#### The problem:
Below are the entries. Transcribe exactly the lines from the one with "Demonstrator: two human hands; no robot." through the one with "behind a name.", ends included, and leave out all others.

#### Task data:
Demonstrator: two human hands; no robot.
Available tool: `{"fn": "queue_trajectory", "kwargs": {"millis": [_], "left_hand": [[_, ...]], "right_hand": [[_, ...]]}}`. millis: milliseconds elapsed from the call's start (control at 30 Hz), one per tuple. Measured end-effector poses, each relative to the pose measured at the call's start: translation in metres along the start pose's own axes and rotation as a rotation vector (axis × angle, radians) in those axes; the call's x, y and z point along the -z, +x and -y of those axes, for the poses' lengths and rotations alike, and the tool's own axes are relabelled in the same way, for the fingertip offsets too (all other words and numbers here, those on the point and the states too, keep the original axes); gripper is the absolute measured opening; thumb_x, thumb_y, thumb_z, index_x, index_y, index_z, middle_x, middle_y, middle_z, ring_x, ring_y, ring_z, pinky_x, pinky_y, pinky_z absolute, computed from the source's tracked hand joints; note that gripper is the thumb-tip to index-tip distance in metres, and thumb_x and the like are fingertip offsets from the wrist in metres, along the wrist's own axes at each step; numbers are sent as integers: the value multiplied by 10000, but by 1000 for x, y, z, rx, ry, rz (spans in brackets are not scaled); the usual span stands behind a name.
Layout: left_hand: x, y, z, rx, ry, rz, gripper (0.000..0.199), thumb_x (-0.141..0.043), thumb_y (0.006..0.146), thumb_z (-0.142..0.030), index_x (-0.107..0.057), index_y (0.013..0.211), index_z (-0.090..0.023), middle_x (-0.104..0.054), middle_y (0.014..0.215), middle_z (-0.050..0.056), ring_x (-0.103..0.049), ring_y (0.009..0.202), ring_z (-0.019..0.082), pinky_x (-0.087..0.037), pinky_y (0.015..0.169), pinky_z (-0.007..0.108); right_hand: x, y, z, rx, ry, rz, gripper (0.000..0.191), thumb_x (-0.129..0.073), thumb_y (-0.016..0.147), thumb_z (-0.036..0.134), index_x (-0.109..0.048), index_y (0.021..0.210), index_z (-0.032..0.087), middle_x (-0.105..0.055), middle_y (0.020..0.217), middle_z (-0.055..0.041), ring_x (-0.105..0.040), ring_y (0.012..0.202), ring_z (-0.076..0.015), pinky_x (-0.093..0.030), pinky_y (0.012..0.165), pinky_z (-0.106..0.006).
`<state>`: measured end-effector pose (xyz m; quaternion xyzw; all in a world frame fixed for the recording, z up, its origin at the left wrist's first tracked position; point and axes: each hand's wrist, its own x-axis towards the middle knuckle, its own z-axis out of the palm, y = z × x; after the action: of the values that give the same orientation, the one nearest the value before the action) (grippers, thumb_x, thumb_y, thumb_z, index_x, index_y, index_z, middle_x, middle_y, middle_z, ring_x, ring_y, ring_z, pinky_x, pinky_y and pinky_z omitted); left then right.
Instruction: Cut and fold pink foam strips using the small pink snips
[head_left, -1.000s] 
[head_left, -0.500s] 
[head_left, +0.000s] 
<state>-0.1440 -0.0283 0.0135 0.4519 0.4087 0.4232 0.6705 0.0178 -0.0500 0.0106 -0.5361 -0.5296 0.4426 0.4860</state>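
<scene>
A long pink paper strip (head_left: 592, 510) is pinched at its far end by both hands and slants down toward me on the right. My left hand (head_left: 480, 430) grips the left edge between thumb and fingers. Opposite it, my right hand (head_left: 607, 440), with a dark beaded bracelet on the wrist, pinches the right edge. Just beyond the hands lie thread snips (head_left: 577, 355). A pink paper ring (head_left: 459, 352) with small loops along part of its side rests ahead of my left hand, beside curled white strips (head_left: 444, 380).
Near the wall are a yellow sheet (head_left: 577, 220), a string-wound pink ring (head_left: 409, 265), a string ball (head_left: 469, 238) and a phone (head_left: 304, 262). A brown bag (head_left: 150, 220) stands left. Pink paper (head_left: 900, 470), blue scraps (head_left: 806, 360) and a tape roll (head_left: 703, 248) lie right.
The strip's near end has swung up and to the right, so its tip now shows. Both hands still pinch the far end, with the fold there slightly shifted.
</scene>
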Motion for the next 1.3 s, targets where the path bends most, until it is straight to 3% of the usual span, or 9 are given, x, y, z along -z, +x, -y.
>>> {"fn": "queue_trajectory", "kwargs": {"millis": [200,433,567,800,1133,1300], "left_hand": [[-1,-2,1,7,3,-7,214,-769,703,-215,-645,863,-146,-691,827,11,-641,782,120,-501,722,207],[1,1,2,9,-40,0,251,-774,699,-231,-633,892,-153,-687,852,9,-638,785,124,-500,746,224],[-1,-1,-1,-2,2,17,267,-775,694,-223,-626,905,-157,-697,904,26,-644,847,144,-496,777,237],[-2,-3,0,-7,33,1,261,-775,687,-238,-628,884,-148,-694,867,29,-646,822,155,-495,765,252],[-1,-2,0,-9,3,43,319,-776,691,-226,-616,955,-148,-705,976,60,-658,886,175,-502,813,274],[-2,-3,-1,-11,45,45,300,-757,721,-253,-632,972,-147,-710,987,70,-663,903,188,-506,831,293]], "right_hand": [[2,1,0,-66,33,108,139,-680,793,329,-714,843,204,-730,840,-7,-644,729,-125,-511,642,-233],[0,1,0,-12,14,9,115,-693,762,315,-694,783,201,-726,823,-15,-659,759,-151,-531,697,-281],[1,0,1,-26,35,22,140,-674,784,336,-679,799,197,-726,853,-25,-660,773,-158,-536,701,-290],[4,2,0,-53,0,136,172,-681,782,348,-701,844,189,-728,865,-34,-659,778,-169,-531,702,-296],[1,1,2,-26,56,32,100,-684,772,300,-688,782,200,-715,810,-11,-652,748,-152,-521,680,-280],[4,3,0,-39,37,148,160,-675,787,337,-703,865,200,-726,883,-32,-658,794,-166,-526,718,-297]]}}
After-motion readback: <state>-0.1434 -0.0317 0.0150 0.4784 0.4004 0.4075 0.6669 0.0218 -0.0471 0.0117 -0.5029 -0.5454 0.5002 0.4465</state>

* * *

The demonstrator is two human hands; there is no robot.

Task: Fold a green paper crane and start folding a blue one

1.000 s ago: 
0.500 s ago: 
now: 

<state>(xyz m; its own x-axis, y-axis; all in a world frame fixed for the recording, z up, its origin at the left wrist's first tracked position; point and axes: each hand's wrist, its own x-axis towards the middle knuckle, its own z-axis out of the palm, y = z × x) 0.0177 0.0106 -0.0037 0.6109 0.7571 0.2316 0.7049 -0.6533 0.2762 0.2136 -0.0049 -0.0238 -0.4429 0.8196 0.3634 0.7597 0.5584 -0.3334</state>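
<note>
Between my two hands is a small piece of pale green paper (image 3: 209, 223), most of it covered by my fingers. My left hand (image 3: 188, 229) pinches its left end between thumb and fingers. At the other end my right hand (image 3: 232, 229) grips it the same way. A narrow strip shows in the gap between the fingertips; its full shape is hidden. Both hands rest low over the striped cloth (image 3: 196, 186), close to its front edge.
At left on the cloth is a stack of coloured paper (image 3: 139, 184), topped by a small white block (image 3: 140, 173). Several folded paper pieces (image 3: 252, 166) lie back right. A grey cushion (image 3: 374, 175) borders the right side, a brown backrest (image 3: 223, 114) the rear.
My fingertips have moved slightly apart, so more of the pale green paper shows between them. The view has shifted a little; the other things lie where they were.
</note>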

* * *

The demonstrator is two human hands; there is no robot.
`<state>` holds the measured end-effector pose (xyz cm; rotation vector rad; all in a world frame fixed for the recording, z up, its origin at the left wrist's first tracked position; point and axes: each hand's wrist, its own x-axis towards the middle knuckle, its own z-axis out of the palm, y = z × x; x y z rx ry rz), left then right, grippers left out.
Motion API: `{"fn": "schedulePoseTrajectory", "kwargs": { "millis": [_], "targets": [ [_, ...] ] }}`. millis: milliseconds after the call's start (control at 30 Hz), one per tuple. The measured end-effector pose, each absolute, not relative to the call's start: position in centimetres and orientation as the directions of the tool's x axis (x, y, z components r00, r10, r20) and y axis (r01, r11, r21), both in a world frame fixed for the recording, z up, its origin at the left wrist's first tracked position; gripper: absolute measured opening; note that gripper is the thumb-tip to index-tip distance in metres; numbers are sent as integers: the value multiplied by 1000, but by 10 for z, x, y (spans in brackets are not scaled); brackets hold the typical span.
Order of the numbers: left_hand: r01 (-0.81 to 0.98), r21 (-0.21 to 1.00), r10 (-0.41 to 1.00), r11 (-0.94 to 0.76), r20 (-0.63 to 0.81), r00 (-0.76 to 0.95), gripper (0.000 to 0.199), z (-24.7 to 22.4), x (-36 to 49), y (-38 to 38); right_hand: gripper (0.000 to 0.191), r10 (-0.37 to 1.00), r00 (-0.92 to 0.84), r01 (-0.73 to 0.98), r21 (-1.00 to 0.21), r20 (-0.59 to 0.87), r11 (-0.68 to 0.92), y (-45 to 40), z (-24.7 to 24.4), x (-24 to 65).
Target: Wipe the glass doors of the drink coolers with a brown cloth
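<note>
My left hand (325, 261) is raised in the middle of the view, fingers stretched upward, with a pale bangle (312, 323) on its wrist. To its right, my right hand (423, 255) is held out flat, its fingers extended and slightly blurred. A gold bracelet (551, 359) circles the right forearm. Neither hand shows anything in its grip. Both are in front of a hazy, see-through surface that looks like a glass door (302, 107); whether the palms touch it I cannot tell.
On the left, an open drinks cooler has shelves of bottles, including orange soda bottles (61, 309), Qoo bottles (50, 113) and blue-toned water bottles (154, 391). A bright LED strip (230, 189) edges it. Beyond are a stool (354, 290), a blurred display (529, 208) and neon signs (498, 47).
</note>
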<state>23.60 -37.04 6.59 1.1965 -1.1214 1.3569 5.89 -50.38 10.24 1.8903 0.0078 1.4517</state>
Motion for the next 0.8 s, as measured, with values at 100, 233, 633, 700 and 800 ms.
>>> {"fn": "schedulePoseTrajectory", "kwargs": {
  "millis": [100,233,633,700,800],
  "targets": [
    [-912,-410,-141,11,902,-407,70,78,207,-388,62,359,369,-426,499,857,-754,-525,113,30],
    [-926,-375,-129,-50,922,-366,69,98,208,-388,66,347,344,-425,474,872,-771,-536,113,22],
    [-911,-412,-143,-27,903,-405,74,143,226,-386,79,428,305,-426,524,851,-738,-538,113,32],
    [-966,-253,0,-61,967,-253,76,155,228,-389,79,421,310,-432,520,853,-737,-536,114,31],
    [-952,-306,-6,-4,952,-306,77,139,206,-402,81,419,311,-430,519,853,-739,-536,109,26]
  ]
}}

#### Response area:
Demonstrator: two human hands; no robot.
Available tool: `{"fn": "queue_trajectory", "kwargs": {"millis": [_], "left_hand": [[_, ...]], "right_hand": [[_, ...]]}}`. millis: milliseconds elapsed from the call's start (control at 30 Hz), one per tuple. Measured end-effector poses, each relative to the pose measured at the call's start: translation in metres along the start pose's own axes and rotation as a rotation vector (axis × angle, radians) in those axes; the call's x, y and z point along the -z, +x and -y of those axes, for the poses' lengths and rotations alike, and the tool's own axes are relabelled in the same way, for the fingertip offsets too (all other words and numbers here, those on the point and the states too, keep the original axes); gripper is the absolute measured opening; thumb_x, thumb_y, thumb_z, index_x, index_y, index_z, middle_x, middle_y, middle_z, ring_x, ring_y, ring_z, pinky_x, pinky_y, pinky_z absolute, computed from the source's tracked hand joints; note that gripper is the thumb-tip to index-tip distance in metres, and thumb_x and the like are fingertip offsets from the wrist in metres, along the wrist's own axes at each step; numbers are sent as integers: the value multiplied by 10000, but by 1000 for x, y, z, rx, ry, rz (spans in brackets are not scaled); the usual span stands behind a name.

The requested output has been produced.